Recorded data:
________

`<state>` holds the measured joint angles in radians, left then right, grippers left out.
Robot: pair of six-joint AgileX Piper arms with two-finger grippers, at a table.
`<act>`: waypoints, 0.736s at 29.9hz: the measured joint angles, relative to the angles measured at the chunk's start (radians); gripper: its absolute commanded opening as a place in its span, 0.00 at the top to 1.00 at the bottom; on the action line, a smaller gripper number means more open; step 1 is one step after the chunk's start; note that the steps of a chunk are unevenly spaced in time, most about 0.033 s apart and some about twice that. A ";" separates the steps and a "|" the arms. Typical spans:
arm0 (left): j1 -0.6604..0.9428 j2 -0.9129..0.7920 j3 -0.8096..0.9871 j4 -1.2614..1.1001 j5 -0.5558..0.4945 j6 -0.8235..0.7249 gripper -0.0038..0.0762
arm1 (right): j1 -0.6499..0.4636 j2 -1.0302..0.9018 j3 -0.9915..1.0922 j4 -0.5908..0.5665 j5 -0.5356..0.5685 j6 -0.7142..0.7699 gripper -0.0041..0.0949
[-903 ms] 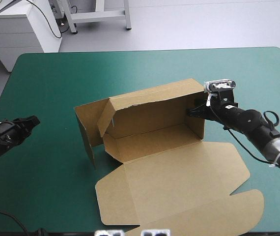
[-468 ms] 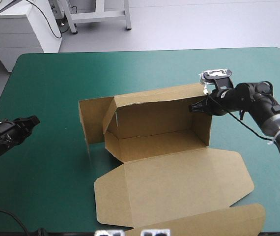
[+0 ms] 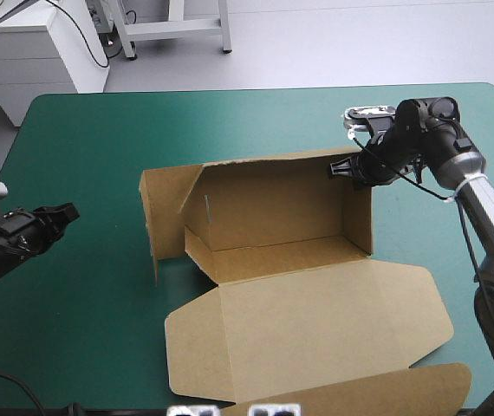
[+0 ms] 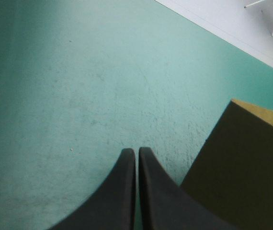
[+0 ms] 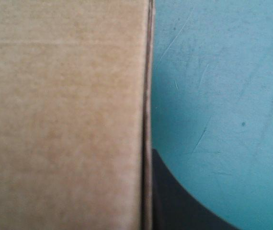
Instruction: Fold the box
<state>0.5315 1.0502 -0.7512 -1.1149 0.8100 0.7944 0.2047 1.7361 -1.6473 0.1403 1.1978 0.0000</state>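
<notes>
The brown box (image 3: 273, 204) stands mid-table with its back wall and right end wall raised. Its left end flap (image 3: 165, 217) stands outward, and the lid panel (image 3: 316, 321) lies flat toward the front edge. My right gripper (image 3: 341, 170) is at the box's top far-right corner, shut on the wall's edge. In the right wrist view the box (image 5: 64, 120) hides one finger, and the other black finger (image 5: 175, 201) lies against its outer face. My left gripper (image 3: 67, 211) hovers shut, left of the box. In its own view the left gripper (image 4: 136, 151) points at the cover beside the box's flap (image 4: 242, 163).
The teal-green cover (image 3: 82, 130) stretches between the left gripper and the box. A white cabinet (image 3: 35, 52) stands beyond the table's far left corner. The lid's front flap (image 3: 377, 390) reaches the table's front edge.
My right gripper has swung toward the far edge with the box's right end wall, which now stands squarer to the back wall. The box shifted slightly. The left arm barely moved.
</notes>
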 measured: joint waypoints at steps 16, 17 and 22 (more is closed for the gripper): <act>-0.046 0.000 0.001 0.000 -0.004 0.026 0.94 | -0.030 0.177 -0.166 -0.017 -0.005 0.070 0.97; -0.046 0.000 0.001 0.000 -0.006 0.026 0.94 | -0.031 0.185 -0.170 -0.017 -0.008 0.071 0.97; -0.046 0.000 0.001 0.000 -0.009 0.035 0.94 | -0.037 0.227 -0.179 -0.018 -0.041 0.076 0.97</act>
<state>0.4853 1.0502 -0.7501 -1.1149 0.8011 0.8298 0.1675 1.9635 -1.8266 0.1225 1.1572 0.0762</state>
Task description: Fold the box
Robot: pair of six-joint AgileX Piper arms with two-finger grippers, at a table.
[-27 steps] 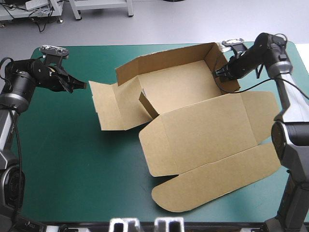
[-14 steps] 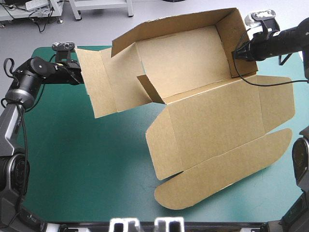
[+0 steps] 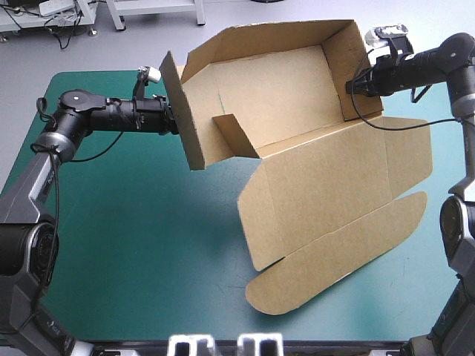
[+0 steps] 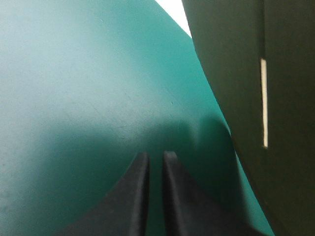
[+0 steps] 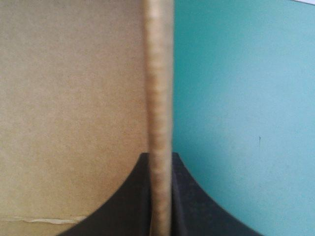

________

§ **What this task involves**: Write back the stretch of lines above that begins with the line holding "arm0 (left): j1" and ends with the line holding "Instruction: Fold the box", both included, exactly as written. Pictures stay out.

§ **Solution to this exercise**:
arm0 (left): j1 -0.6604..0.9428 j2 -0.9129..0.7920 j3 -0.8096..0.9871 j4 -1.2614..1.1001 j5 -0.5558..0.4945 j6 -0.8235..0.7249 gripper -0.0038..0.0762
arm1 (right): j1 -0.6499..0.4636 j2 -1.0302..0.9018 j3 -0.9915..1.0922 j4 -0.5908..0.5665 j5 -0.5356..0.5685 j6 -0.7142..0.7699 gripper -0.0041..0.0949
[-903 ms] 
[-468 ms] 
[+0 ms] 
[+0 ms] 
[+0 ms] 
Instruction: Fold the box

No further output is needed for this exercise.